Her Story
About Liza
I started my teaching career in elementary education, spending 16 years teaching elementary school and ESL in various locations as a military spouse. During that time, I earned my bachelor's in elementary education and my master's in special education from the University of West Florida, even completing my master's online while living in Hawaii and waking up at 3 in the morning for classes due to the time difference. Throughout my elementary teaching career, mostly in private schools, I realized my true passion was special education and helping all students feel seen and capable. I would go into other teachers' classrooms to help them develop behavior plans and differentiation strategies, especially in schools that didn't have dedicated special education resources. After my husband retired from the Navy and we moved to Ohio, I felt a strong pull to train the next generation of teachers rather than just working with individual students. Now at Sinclair College, I teach six classes including Introduction to Individuals with Exceptionalities, classroom management, classroom observation, and courses in the Tartan Tops program for students with intellectual disabilities. I'm currently halfway through my PhD in special education from Liberty University. My main focus is teaching future educators to see exceptionalities as welcoming, to view differences as good, and to create classrooms where all learners feel safe and capable. I have students shadow special education teachers, volunteer with local autism and Down syndrome organizations, and I mentor them not just academically but in all aspects of their lives. I'm also starting an Education Club at Sinclair to get students more involved with organizations like Autism Speaks and local autism and Down syndrome associations in Dayton.
Her Interview
Ten minutes with Liza
01What do you attribute your success to?
I attribute my success to changing my mindset about myself and believing that I could achieve things academically. I didn't start out seeing myself as an academic. In high school, I didn't get straight A's, and I didn't see myself becoming a teacher when I was in my bachelor's program. But when I was working at an aftercare program in college, I realized I had a different bond with the kids and felt drawn to teach them in a way that was different from the other counselors who went on to be nurses or other professions. That's when I started to think about myself as an academic and asked myself, what would happen if I really applied myself?
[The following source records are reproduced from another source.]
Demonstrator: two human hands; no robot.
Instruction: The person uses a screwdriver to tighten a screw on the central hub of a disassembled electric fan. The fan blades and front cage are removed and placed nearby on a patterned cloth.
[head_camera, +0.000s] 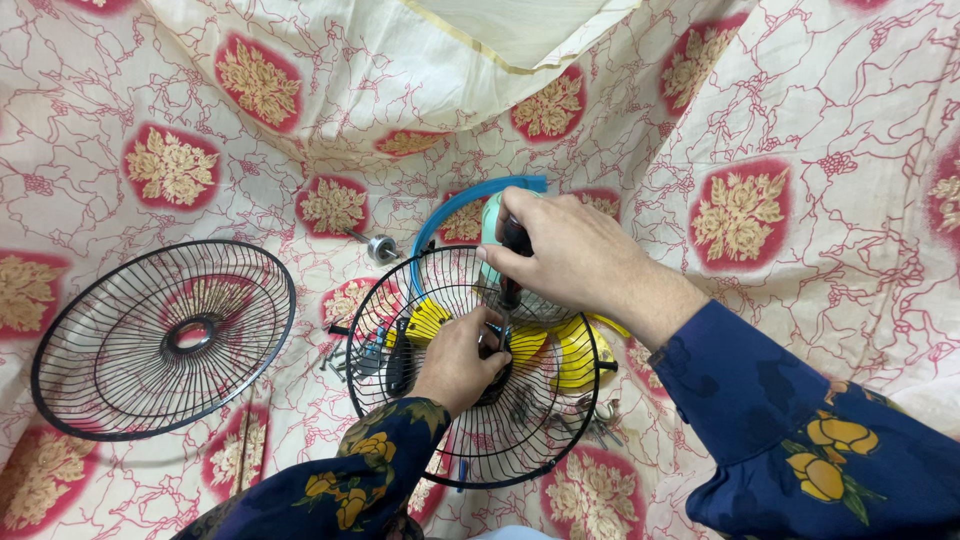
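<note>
The right hand (570, 250) closes around the screwdriver (512, 262), upright over the centre of the grille (400, 420), while the left hand (458, 362) grips the hub there, so I judge it best to press straight down and keep the grille steady.

Screwdriver (511, 262) handle largely hidden within the right hand (568, 252); its tip and the hub lie concealed behind the left hand (458, 360).
</note>
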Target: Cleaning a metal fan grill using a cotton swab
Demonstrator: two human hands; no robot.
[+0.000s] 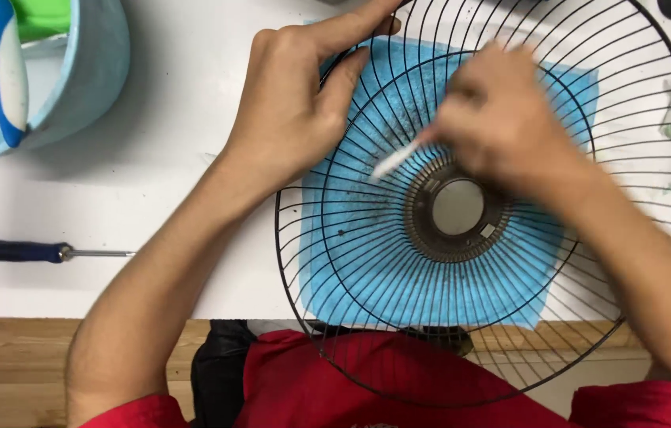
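2 hands on black wire fan guard (399,317).
Left hand (292,111) grips guard's upper rim; right hand (502,127), blurred, pinches white swab (395,158) above hub, blue cloth (351,254) beneath.

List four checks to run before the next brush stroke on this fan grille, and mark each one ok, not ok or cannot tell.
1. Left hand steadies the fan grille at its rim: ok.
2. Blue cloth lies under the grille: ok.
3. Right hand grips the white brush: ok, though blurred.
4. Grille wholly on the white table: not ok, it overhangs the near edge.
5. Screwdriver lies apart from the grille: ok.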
If I really did the work and had that growth mindset? From then on, it stuck with me to look for students like me who have potential but just don't see themselves that way. That's been a driving force - helping other students see themselves as academics the way I learned to see myself. I hear my college students say things like 'I'm not very good at this' or 'I'm not a good writer,' and I tell them, let's get you some resources and change that, because you can do this. Being that mentor and having that belief that I can achieve things has been my biggest achievement.
02What advice would you give to young women entering your industry?
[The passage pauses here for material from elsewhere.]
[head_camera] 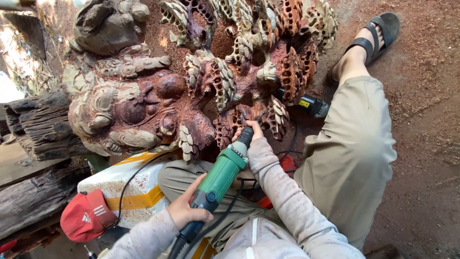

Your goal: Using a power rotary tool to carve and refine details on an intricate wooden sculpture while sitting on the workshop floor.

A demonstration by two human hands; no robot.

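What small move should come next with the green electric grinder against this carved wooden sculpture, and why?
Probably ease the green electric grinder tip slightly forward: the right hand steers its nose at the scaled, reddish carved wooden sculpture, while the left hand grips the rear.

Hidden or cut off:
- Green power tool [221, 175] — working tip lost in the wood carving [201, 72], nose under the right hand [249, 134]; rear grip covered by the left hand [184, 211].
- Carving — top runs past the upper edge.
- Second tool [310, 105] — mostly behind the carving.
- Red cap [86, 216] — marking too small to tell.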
Teaching is an amazing profession that requires us to be vulnerable a little bit with our students and to see our students as capable. We need to create classrooms where students are seen and feel that we care about them, and when that happens, it makes them make us feel seen too. I feel like teaching is circular - what we give, we get back. Everything that you pour into your students, they pour into you. They come right back and say how special you are, how wonderful you are. It's this beautiful unfolding of learning and growing together. That has been the highlight of my career - not just what my students have learned, but what I have learned. So I would tell new teachers to be open to that, be open to not always getting it right, not always being perfect, but that's okay because students don't have to be perfect and neither do you. You're going to get these moments that you don't even realize, like when my fourth grade class formed a group hug around me when my grandma was sick and I started to cry. Those are the moments where you realize the impact you're making.